Exercise directions
Instruction for the data below: set down exactly the lines from the line with "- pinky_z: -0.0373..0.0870" to the line with "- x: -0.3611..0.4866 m", inclusive, and no others.

:: Dataset extract

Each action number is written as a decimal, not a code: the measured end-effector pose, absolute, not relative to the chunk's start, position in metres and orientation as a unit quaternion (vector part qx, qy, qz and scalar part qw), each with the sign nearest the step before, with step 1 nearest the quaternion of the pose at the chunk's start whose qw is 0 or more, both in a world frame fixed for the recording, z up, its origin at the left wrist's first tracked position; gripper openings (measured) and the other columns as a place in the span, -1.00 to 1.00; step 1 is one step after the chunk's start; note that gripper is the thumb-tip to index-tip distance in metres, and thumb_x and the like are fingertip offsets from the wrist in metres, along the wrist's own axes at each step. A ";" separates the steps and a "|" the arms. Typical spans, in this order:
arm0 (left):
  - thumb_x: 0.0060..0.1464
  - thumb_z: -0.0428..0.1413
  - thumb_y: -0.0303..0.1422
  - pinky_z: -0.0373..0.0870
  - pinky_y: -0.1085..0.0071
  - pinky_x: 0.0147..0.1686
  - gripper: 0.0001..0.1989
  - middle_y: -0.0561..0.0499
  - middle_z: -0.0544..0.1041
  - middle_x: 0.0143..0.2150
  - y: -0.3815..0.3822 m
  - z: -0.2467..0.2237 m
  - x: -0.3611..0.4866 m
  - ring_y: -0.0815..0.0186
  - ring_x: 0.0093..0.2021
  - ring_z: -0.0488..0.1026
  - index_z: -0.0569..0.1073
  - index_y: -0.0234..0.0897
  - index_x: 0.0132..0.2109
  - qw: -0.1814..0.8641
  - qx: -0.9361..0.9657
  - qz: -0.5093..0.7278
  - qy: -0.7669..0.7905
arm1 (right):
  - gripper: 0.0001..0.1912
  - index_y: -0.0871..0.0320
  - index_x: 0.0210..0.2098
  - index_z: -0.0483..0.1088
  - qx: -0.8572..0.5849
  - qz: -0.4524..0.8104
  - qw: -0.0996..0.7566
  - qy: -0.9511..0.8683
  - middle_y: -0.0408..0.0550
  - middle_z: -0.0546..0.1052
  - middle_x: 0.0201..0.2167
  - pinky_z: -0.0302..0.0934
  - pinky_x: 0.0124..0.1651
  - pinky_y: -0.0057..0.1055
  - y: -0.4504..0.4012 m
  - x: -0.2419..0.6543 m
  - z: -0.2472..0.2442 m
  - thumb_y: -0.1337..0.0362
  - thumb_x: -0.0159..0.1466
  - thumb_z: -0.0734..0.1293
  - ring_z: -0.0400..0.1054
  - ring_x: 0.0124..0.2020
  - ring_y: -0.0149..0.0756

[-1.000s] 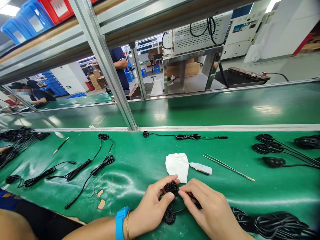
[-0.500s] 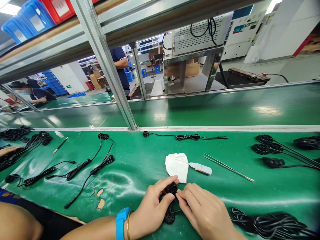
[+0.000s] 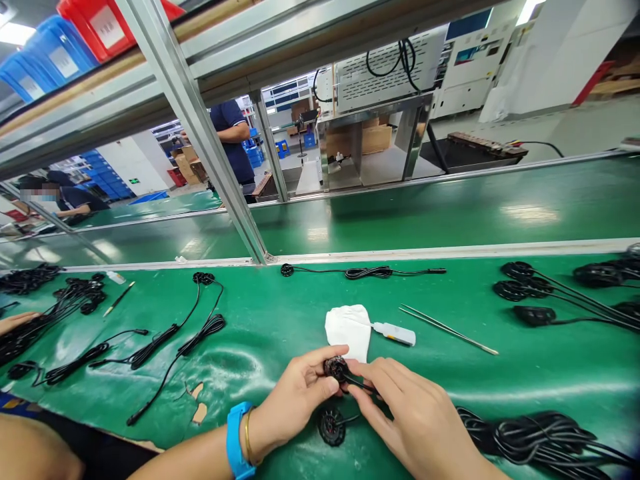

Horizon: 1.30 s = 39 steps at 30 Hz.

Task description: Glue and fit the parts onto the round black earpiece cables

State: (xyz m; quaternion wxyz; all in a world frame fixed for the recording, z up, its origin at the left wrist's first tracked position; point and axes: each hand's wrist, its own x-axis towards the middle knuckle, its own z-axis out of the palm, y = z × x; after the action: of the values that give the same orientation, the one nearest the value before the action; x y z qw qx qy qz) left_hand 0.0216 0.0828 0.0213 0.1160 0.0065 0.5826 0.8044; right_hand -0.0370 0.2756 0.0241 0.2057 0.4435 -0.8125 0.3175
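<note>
Between the thumb and fingers of my left hand is a small round black part with a cable. My right hand pinches the black cable where it leaves that part. Below, a second round black part lies on the green mat, its cable running under my right hand. Just beyond my fingers rests a folded white cloth, with the nozzle of a small white bottle touching its edge. Metal tweezers lie to the right of the bottle.
Bundled black cables lie at the right front, and more round-headed cables behind them. Several coiled cables spread over the left. An aluminium post rises at the mat's far edge. Another person's hand touches cables at far left.
The round part in my left hand has turned, so its face and cable show more. My right fingers have shifted onto the cable. The second round part is now more exposed.
</note>
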 end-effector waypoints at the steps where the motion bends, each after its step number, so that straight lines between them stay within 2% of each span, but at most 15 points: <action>1: 0.25 0.17 -0.33 0.29 0.15 0.22 -0.49 -0.26 0.45 0.19 0.083 0.021 0.022 0.13 0.16 0.44 0.34 -0.33 0.29 0.118 0.004 0.806 0.579 | -0.89 0.17 -0.13 0.36 0.443 0.321 0.203 -0.812 -0.09 0.44 -0.33 0.11 -0.26 -0.39 0.276 -0.037 0.024 0.37 0.42 0.21 0.32 -0.35 -0.36; 4: 0.24 0.18 -0.32 0.27 0.13 0.25 -0.49 -0.25 0.44 0.21 0.083 0.020 0.022 0.13 0.17 0.43 0.34 -0.31 0.29 0.116 -0.002 0.805 0.582 | -0.89 0.16 -0.23 0.34 0.447 0.328 0.183 -0.812 -0.10 0.41 -0.35 0.08 -0.27 -0.39 0.276 -0.035 0.024 0.41 0.41 0.20 0.30 -0.35 -0.37; 9: 0.26 0.15 -0.33 0.22 0.16 0.30 -0.53 -0.16 0.43 0.23 0.088 0.020 0.025 0.13 0.26 0.35 0.37 -0.23 0.28 0.089 0.003 0.777 0.623 | -0.87 0.17 -0.27 0.32 0.450 0.324 0.185 -0.811 -0.08 0.37 -0.38 0.04 -0.29 -0.39 0.275 -0.033 0.023 0.44 0.39 0.19 0.25 -0.36 -0.35; 18: 0.30 0.08 -0.38 0.14 0.23 0.36 -0.56 -0.02 0.41 0.25 0.088 0.015 0.031 0.21 0.28 0.31 0.38 -0.10 0.29 0.066 0.011 0.700 0.711 | -0.84 0.16 -0.34 0.27 0.451 0.311 0.189 -0.815 -0.11 0.31 -0.43 0.00 -0.34 -0.40 0.272 -0.032 0.018 0.44 0.37 0.18 0.20 -0.42 -0.36; 24: 0.27 0.14 -0.33 0.21 0.18 0.30 -0.52 -0.17 0.43 0.23 0.088 0.019 0.026 0.15 0.24 0.36 0.35 -0.25 0.30 0.099 0.013 0.777 0.622 | -0.87 0.15 -0.30 0.27 0.438 0.344 0.180 -0.811 -0.12 0.37 -0.38 0.07 -0.31 -0.43 0.271 -0.034 0.020 0.43 0.38 0.18 0.27 -0.38 -0.40; 28: 0.24 0.18 -0.30 0.26 0.10 0.25 -0.40 -0.26 0.43 0.21 0.087 0.018 0.025 0.12 0.16 0.43 0.24 -0.28 0.36 0.124 0.005 0.808 0.576 | -0.88 0.16 -0.28 0.29 0.439 0.355 0.189 -0.803 -0.11 0.39 -0.36 0.09 -0.27 -0.44 0.272 -0.035 0.023 0.43 0.38 0.19 0.29 -0.34 -0.38; 33: 0.19 0.23 -0.33 0.28 0.18 0.21 -0.50 -0.22 0.45 0.16 0.087 0.018 0.025 0.14 0.17 0.40 0.36 -0.28 0.24 0.093 0.009 0.806 0.584 | -0.88 0.14 -0.29 0.29 0.442 0.348 0.196 -0.803 -0.12 0.35 -0.42 0.03 -0.33 -0.40 0.273 -0.034 0.025 0.44 0.37 0.21 0.23 -0.41 -0.37; 36: 0.17 0.25 -0.34 0.33 0.19 0.15 -0.46 -0.21 0.50 0.05 0.086 0.019 0.025 0.16 0.08 0.45 0.35 -0.32 0.26 0.100 -0.008 0.806 0.583 | -0.88 0.14 -0.29 0.29 0.445 0.343 0.200 -0.803 -0.12 0.34 -0.43 0.02 -0.33 -0.40 0.274 -0.033 0.025 0.43 0.38 0.21 0.23 -0.42 -0.36; 39: 0.15 0.26 -0.34 0.32 0.16 0.17 -0.43 -0.24 0.50 0.04 0.084 0.020 0.026 0.11 0.13 0.43 0.35 -0.35 0.26 0.110 -0.026 0.795 0.596 | -0.88 0.15 -0.29 0.30 0.448 0.336 0.201 -0.804 -0.12 0.35 -0.43 0.02 -0.33 -0.41 0.275 -0.033 0.025 0.43 0.38 0.20 0.23 -0.42 -0.37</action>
State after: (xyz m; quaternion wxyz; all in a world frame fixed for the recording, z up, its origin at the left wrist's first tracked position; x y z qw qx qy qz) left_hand 0.0261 0.0837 0.0198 0.1104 -0.0261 0.5959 0.7950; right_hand -0.0331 0.2752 0.0247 0.2005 0.4477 -0.8041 0.3358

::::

Expected answer
  - pinky_z: -0.0373..0.0870
  - pinky_y: -0.1085..0.0071
  - pinky_x: 0.0147..0.1686
  - gripper: 0.0001..0.1989
  - middle_y: -0.0561..0.0499
  - middle_z: -0.0544..0.1041
  - middle_x: 0.0143..0.2150
  - y: -0.3815..0.3822 m
  - z: -0.2467..0.2237 m
  - x: -0.3611..0.4866 m

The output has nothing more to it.